__DATA__:
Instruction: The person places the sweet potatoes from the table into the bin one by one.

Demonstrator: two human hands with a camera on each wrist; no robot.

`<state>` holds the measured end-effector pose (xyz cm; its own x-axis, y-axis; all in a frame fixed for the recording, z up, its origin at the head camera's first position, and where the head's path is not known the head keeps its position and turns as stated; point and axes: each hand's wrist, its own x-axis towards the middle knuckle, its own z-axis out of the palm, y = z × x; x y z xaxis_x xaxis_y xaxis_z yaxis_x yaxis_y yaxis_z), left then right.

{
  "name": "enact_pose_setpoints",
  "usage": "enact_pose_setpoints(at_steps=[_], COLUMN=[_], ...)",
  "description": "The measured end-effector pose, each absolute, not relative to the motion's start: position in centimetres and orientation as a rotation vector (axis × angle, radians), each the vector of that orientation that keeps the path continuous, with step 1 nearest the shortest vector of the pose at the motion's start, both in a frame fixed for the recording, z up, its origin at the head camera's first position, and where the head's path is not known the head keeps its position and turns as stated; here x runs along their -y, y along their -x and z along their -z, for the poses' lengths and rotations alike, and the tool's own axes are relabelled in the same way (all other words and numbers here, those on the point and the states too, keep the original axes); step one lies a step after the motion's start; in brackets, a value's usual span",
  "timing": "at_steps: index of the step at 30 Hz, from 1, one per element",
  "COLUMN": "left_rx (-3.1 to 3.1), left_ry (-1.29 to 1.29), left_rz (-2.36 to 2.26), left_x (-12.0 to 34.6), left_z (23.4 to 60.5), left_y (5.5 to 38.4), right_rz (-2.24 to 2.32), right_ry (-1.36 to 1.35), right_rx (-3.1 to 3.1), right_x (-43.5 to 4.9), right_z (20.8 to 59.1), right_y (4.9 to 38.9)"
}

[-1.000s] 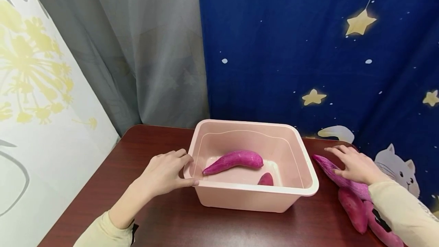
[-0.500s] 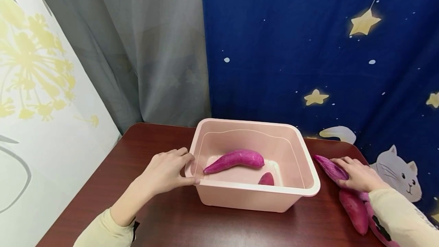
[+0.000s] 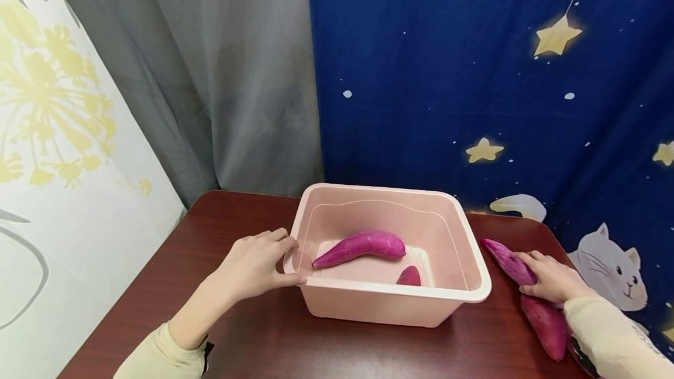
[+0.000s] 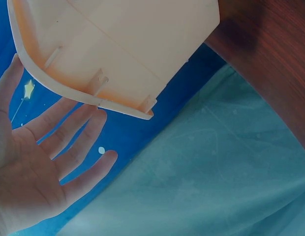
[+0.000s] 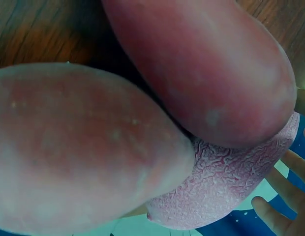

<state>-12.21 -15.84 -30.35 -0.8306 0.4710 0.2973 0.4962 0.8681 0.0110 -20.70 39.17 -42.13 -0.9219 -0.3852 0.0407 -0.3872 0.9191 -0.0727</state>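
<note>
My left hand (image 3: pixel 260 266) rests at the near left corner of a pale pink plastic tub (image 3: pixel 368 307). Its thumb lies at the front rim and its fingers meet the left rim; the left wrist view shows these fingers (image 4: pixel 74 145) fairly straight. Inside the tub lie a long curved purple sweet potato (image 3: pixel 363 247) and a smaller one (image 3: pixel 409 276), partly hidden by the front wall. On the right, my right hand (image 3: pixel 553 278) grips a long wrinkled sweet potato (image 3: pixel 505 259) from above, thumb on the near side and fingers over the far side.
Close below the right hand lies a smooth reddish sweet potato (image 3: pixel 544 323). Another smooth one (image 5: pixel 83 147) sits beside it in the right wrist view. The dark red wooden table (image 3: pixel 253 338) ends at a grey curtain (image 3: pixel 258 75) and a blue star-patterned curtain (image 3: pixel 421 75).
My right hand has come down onto the wrinkled sweet potato, closed around it and slid slightly nearer along it. The left hand stays at the tub's corner.
</note>
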Motion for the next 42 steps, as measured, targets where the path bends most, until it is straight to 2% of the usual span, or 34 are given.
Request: enact_pose_setpoints(at_steps=[28,42], left_rx=[2.754,2.742], left_ry=[0.731,0.735], left_rz=[0.133,0.128], left_x=[15.9,15.9], left_z=[30.5,30.5], left_y=[12.2,12.3], right_rz=[-0.132,-0.074], right_ry=[-0.423,-0.429], right_rx=[3.204,3.192], right_x=[-38.5,-38.1], right_z=[42.4,42.6], right_y=[21.4,21.7])
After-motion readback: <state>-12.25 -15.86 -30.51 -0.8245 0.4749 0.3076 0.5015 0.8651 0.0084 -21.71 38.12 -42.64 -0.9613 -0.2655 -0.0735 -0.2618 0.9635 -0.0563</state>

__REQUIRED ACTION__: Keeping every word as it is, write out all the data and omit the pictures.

__SOLVED PROBLEM__:
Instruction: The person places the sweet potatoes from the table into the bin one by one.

Demonstrator: two human hands with a camera on each wrist; no robot.

`<state>` holds the measured end-effector pose (xyz cm; its own x-axis, y-axis; all in a frame fixed for the recording, z up, its origin at the head camera's first position, and where the head's path is not known the head keeps its position and turns as stated; point and axes: each hand's wrist, its own x-axis towards the middle knuckle, its own z-axis out of the palm, y = z × x; x y z xaxis_x xaxis_y xaxis_z yaxis_x yaxis_y yaxis_z), left then right.

{
  "name": "enact_pose_setpoints",
  "usage": "enact_pose_setpoints(at_steps=[_], COLUMN=[_], ...)",
  "description": "The measured end-effector pose, each absolute, not relative to the motion's start: position in centimetres and orientation as a rotation vector (axis × angle, radians), each the vector of that orientation that keeps the path continuous, with step 1 nearest the shortest vector of the pose at the motion's start, both in a frame fixed for the recording, z up, its origin at the head camera's first position, and where the head's path is not known the head keeps its position and turns as stated; here x runs along their -y, y along their -x and z along their -z, for the poses' lengths and rotations alike, and the tool's own axes are relabelled in the same way (all other words and numbers here, those on the point and the states too, keep the original axes); step one lies a step after the motion's start; in brackets, a value's usual span",
  "timing": "at_steps: index of the step at 30 Hz, from 1, one per element",
  "COLUMN": "left_rx (-3.1 to 3.1), left_ry (-1.29 to 1.29), left_rz (-2.36 to 2.26), left_x (-12.0 to 34.6), left_z (23.4 to 60.5), left_y (5.5 to 38.4), right_rz (-2.24 to 2.32), right_ry (-1.36 to 1.35), right_rx (-3.1 to 3.1), right_x (-43.5 to 4.9), right_z (20.8 to 59.1), right_y (4.9 to 38.9)"
}

[-1.000s] 
[-0.500s] 
[+0.000s] 
[+0.000s] 
[+0.000s] 

<state>-12.21 -15.84 -30.35 -0.8306 0.4710 0.2973 0.4962 0.8681 0.0110 -20.70 39.17 -42.13 -0.9219 -0.3852 0.0407 -0.3872 0.9191 -0.0727</state>
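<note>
My left hand (image 3: pixel 260 266) rests at the near left corner of a pale pink plastic tub (image 3: pixel 368 307). Its thumb lies at the front rim and its fingers meet the left rim; the left wrist view shows these fingers (image 4: pixel 74 145) fairly straight. Inside the tub lie a long curved purple sweet potato (image 3: pixel 363 247) and a smaller one (image 3: pixel 409 276), partly hidden by the front wall. On the right, my right hand (image 3: pixel 553 278) grips a long wrinkled sweet potato (image 3: pixel 505 259) from above, thumb on the near side and fingers over the far side.
Close below the right hand lies a smooth reddish sweet potato (image 3: pixel 544 323). Another smooth one (image 5: pixel 83 147) sits beside it in the right wrist view. The dark red wooden table (image 3: pixel 253 338) ends at a grey curtain (image 3: pixel 258 75) and a blue star-patterned curtain (image 3: pixel 421 75).
My right hand has come down onto the wrinkled sweet potato, closed around it and slid slightly nearer along it. The left hand stays at the tub's corner.
</note>
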Motion for the next 42 steps, as measured, targets where the path bends most, until it is straight to 2% of the usual span, or 34 are given.
Request: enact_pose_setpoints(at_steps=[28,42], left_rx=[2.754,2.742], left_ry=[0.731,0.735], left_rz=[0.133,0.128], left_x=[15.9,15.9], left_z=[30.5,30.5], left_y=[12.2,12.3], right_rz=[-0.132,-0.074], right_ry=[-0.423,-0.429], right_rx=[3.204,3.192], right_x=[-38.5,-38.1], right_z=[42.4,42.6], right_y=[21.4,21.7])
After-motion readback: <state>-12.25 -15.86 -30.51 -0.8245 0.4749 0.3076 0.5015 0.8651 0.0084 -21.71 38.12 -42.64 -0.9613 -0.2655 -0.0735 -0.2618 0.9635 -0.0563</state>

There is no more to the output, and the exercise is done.